Ses responsabilités à l’IDF l’amènent notamment à siéger au Conseil supérieur de la forêt et du bois, parmi les représentants des propriétaires forestiers privés. En 2003, il devient membre titulaire de l’Académie d’agriculture (section « forêts et filière bois »).

D’une économie de la gemme à une économie du bois

Lorrain d’origine, landais d’adoption depuis qu’il épousa une femme du cru en 1956, Roland Martin s’installe aux alentours de Mont-de-Marsan, en 1962, comme agriculteur. En 1964, il y reprend l’activité forestière familiale, sur environ 1 000 hectares.

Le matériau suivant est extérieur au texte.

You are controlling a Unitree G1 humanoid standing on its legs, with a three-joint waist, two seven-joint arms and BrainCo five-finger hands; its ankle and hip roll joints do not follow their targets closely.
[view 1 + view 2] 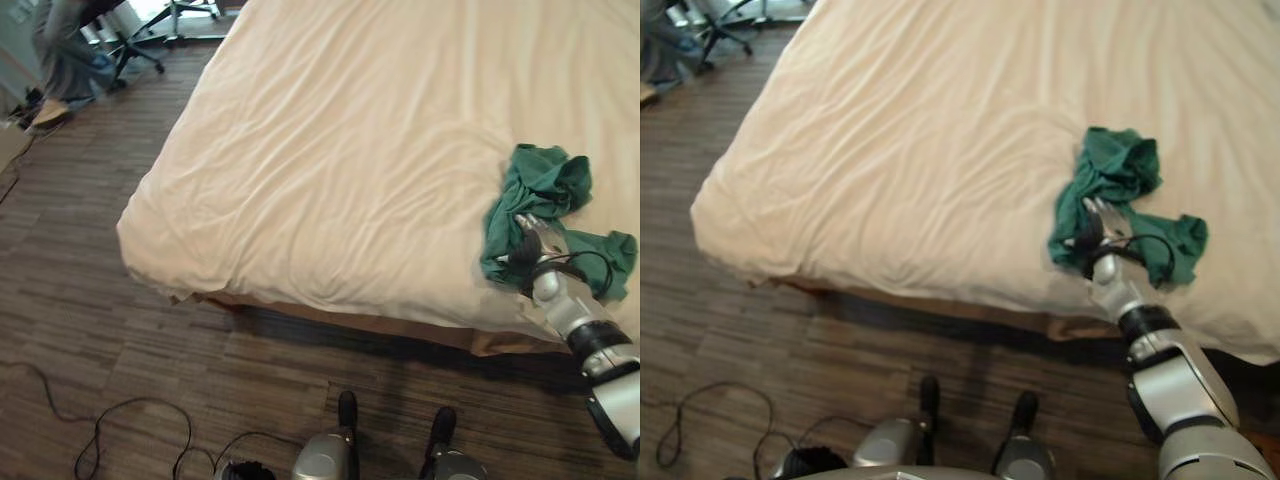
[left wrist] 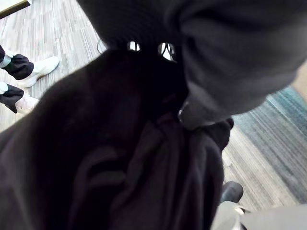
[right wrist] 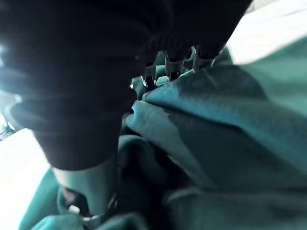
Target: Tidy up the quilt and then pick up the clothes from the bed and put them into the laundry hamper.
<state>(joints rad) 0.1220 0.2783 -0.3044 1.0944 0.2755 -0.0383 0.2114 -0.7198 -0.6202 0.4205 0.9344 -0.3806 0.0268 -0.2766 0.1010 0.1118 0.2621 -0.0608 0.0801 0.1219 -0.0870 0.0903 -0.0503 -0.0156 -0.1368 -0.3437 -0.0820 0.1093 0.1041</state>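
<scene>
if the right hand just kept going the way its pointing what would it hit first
The green garment. The right hand already lies on that crumpled cloth, fingers pointing up the bed, and the right wrist view shows the fingertips buried in its folds. Past the garment lies only the cream quilt, though depth is hard to judge.

Fingertips buried in cloth
The right hand (image 1: 1102, 232) sinks its fingertips into the green garment (image 1: 1118, 168), so its grip stays unclear; the bed (image 1: 330, 180) runs past the frame
</scene>
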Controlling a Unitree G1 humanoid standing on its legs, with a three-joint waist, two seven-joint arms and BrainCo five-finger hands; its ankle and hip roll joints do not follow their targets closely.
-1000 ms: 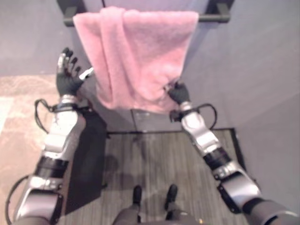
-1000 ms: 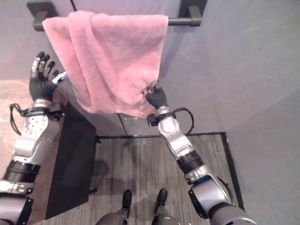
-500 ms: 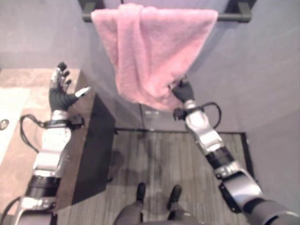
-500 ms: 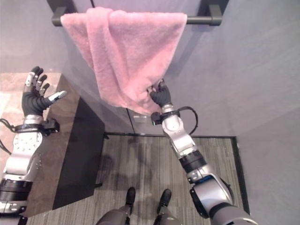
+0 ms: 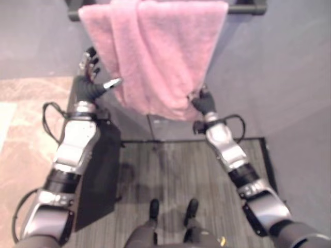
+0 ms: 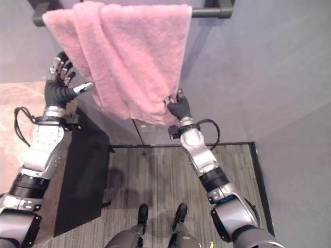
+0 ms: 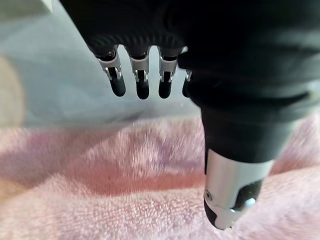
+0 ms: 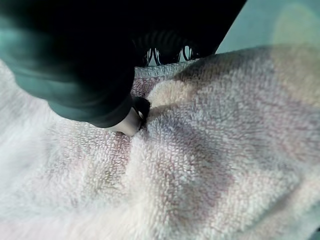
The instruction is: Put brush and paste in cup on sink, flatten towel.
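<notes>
pink towel point(image 6: 124, 57) draped over the dark bar point(image 6: 209, 11) on the far wall, bunched on its left, my right hand point(image 6: 178, 108) pinching the towel's lower right corner, my left hand point(image 6: 59, 88) with fingers spread loose just left of the towel's left edge, grasping nothing

— How are we holding our left hand point(image 5: 88, 82)?

— We are raising it high on a bent arm, fingers point(image 7: 142, 82) straight and spread, thumb sticking out sideways, gripping nothing.

— And our right hand point(image 6: 178, 107)?

— We are reaching it up and forward on a nearly straight arm, pinching with curled fingers and thumb.
</notes>
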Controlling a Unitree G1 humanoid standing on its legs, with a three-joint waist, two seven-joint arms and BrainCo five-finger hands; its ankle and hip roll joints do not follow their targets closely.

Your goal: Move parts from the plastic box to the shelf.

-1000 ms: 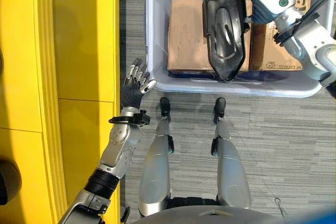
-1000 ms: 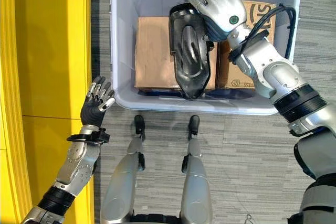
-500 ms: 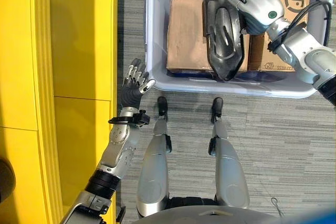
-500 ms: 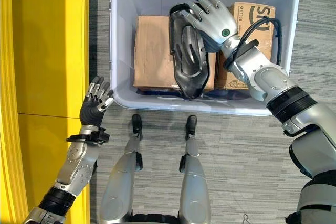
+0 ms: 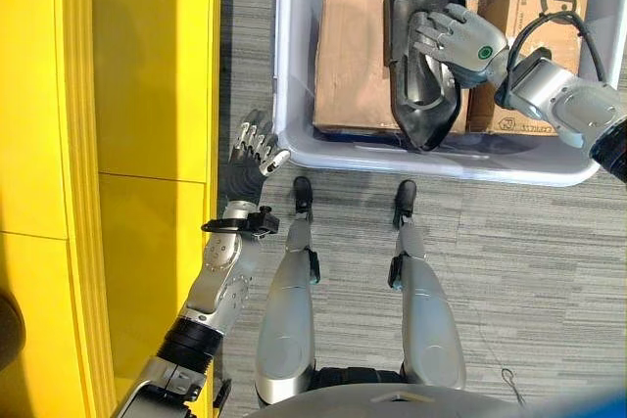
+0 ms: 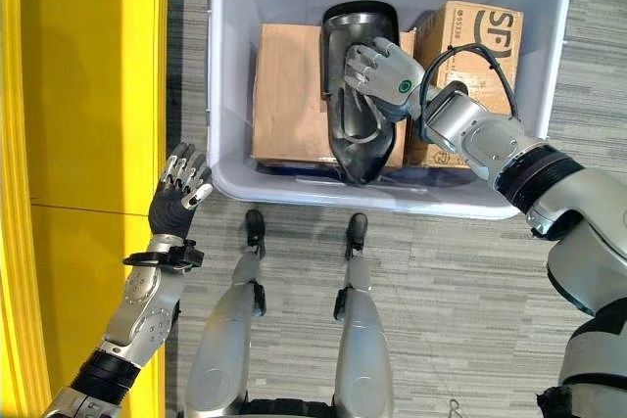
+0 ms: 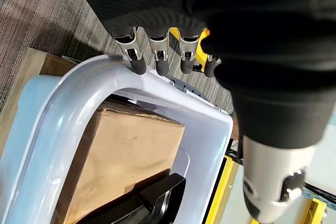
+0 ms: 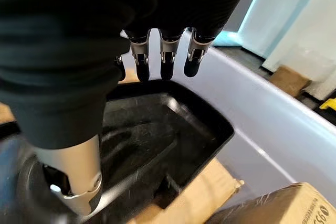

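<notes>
- Presently: right hand (image 6: 384, 68) lies over the long black moulded plastic part (image 6: 355, 95), fingers relaxed and spread on its inner face, not yet closed round an edge. Judged a reach for purchase, not a hold.
- Black part lies lengthwise in the pale grey plastic box (image 6: 225, 144), atop two brown cardboard cartons, narrow end toward 6 o'clock, wide end toward 12. Propped on the cartons, so its rim stands proud and a hand can likely get under it.
- Larger flat carton (image 6: 286, 105) sits at the part's 9 o'clock; printed carton (image 6: 480, 36) at its 3 o'clock, tilted against the right arm.
- Left hand (image 6: 179, 188) hangs outside the box near its 7 o'clock corner, fingers loosely extended, empty, just beside the yellow shelf panel (image 6: 88, 144). Judged idle, waiting on the shelf side.
- Grey striped carpet floor (image 6: 441, 271) lies below the box.
- Task barely begun: part not lifted.
</notes>
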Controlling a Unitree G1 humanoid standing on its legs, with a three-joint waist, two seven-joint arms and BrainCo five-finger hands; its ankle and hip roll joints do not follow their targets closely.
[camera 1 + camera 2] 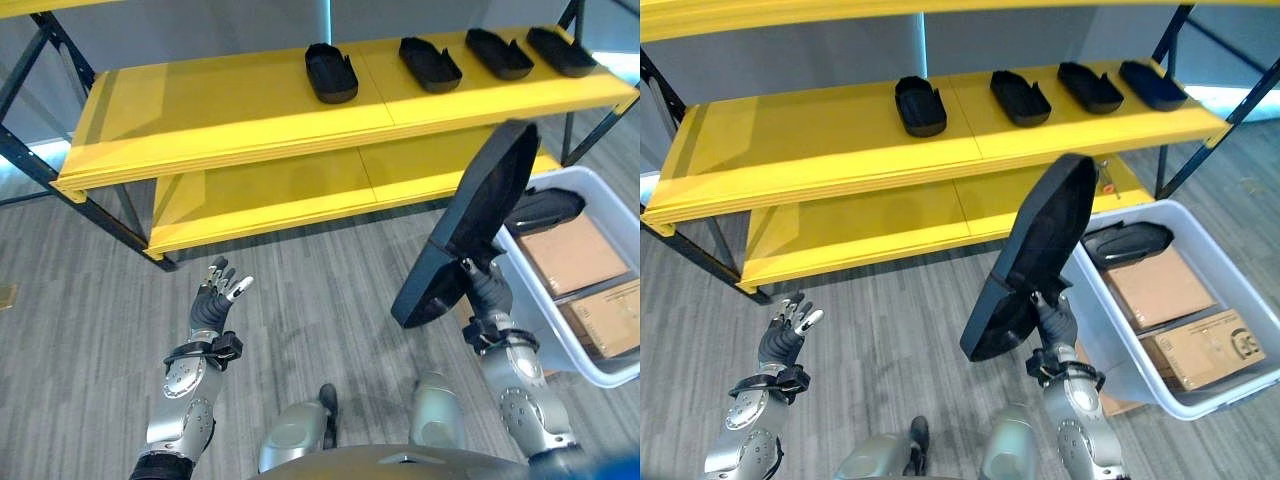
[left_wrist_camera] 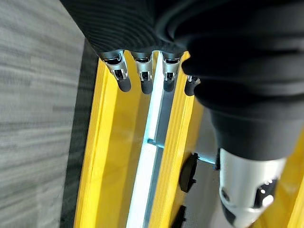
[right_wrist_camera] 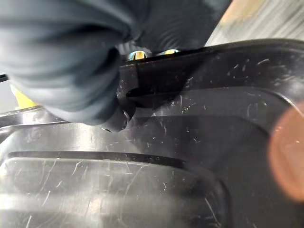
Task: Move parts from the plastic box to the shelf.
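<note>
My right hand is shut on the lower end of a long black tray-shaped part, holding it upright and tilted in the air beside the white plastic box. In the right wrist view the part sits close against the hand, scratched and glossy. Another black part lies in the box's far end, over cardboard boxes. Several matching black parts rest in a row on the yellow shelf. My left hand hovers open above the floor, low on the left, holding nothing.
A second, lower yellow shelf board runs under the top one. Black metal frame legs stand at the shelf's left and right ends. Grey wood-pattern floor lies between me and the shelf.
</note>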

Très vite, il participe à de premiers essais en vue d’assurer à la forêt landaise, et à ses pins maritimes, de nouveaux débouchés industriels. Son fils Xavier Martin, qui n’est autre que le directeur de la prospective et des études économiques du CNPF, en témoigne :

« Dans les années 1960, la récolte de la résine périclitait. À l’époque, les arbres, en faible densité, comportaient une forte canopée. Pour en obtenir la résine, il fallait de petits nœuds dans le bois. Peu importait que les arbres soient longs ou courts, droits ou flexueux, ou avec beaucoup d’écorce. L’objectif alors était de passer d’une économie de la gemme à une économie tournant autour du bois, d’une forêt semi-naturelle à des peuplements semi-industriels. »

Roland Martin s’y active, de concert avec plusieurs compagnons de route. Parmi eux, figurent d’autres propriétaires forestiers, dont Jacques Lescouzères, ancien président du Syndicat des sylviculteurs du Sud-Ouest (SSSO), Hugues de Montbron, président de groupement de productivité en Gironde, ou encore Dominique Dorlanne, qui fut président du SSSO et vice-président de Fransylva. À leurs côtés également, Jean-Antoine Ballarin, du pépiniériste Planfor, après avoir été technicien au centre de productivité et d’action forestière d’Aquitaine (SSSO).

Le repérage des arbres exceptionnels, puis la réalisation de croisements, ont marqué cette mutation économique et forestière dans le massif des Landes de Gascogne. Avec un suivi mené par l’INRA. Une parcelle plantée en 1969 a ainsi connu sa première récolte quatre décennies plus tard, juste avant la tempête de 2009.

Une « vision industrielle » de la forêt

« Il a apporté une vision industrielle, comptable et financière, qui se trouvait à des années lumières du milieu rural landais »,

observe Xavier Martin à propos de son père.

L’ingénieur, ex-directeur de l’École supérieur du bois (ESB), ajoute :

« Il vivait de sa forêt. »

De 1978 à 1984, Roland Martin préside Le Bois gascon, considéré comme la plus grosse coopérative de son éqoque. Si elle n’existe plus aujourd’hui, la structure compta aussi Dominique Dorlanne parmi ses présidents. Roland Martin s’est, de plus, impliqué au sein de la chambre d’agriculture des Landes, du centre de productivité et d’action forestière d’Aquitaine ou encore du Centre de gestion des Landes de Gascogne.

La fibre forestière s’est transmise au gré des générations. Si Xavier Martin incarne la relève aujourd’hui, ce n’est pas sans y mettre de sa propre perspective :

« Mon père aurait planté des pins jusque dans le parc de la maison. Pour ma part, je pense que le pin maritime ne fera pas tout. Que s’il pousse trop vite, il donnera des bois de maigre qualité, qui conduiront à la précarisation des forestiers. Il y a un nouveau marché pour le bois de chauffage, et intégrer des feuillus au milieu des pins pourrait être salutaire pour la forêt. »

Les obsèques de Roland Martin ont lieu le 7 août 2017 à 14h30 en l’église de Saint-Martin-d’Oney (Landes).